Lenders are leveraged business and have a unique business model very different from other non-financial companies. This makes it difficult to compare metrics of lenders with other companies. In this newsletter we delve deeper into such aspects of reinvestment rate, book value compounding and return on equity of lenders. For instance, for most non-financial companies, the earnings growth is lower than the return on capital employed as their reinvestment rate is usually less than 100%. On the other hand, the earnings growth of quality lenders is usually higher than their return on equity due to the ability of these firms to deploy large sums of capital profitably. Hence, the reinvestment rate of lenders cannot be simply calculated as 100% minus the dividend payout ratio. In this context, we discuss how HDFC Bank, Kotak Bank and Bajaj Finance have been able to grow their book value per share at a CAGR of 21%, 19% and 31% respectively over the past 10 years aided by reinvestment rates in excess of 100%.

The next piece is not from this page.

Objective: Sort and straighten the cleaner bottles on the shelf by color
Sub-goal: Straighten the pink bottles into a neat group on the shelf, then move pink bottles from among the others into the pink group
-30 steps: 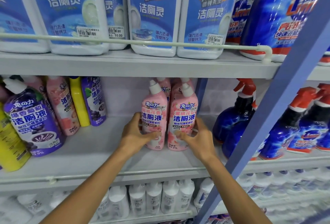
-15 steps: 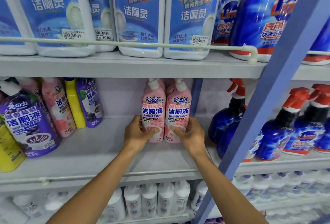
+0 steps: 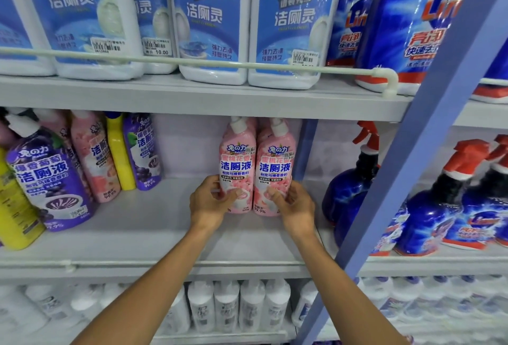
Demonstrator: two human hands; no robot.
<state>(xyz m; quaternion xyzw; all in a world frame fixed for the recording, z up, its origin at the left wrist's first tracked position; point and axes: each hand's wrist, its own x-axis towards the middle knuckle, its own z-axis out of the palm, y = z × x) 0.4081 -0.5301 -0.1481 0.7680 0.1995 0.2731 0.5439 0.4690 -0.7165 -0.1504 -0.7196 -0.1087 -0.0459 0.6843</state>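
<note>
Shop shelving, middle shelf (image 3: 143, 234) — colour sorting looks partly done.
Far left of the blue post (image 3: 428, 135), a mixed cluster (image 3: 55, 179) of purple, pink and yellow bottles leans unsorted; just left of the post stand the left pink bottle (image 3: 237, 157) and right pink bottle (image 3: 276, 161), upright, touching, labels forward. Left hand (image 3: 209, 204) grips one low, right hand (image 3: 298, 207) the other — likely pressing them flush.

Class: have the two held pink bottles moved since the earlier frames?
Yes: the pink bottles have gone deeper into the shelf, nearer its back wall.
</note>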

Performance update of the live fund
The key objective of our “Kings of Capital” strategy is to own a portfolio of 10 to 14 quality financial companies (banks, NBFCs, life insurers, general insurers, asset managers, brokers) that have good corporate governance, prudent capital allocation skills and high barriers to entry. By owning these quality financial companies, we intend to benefit from the consolidation in the lending sector and the financialization of household savings over the next decade. The latest performance of our PMS is shown in the chart below.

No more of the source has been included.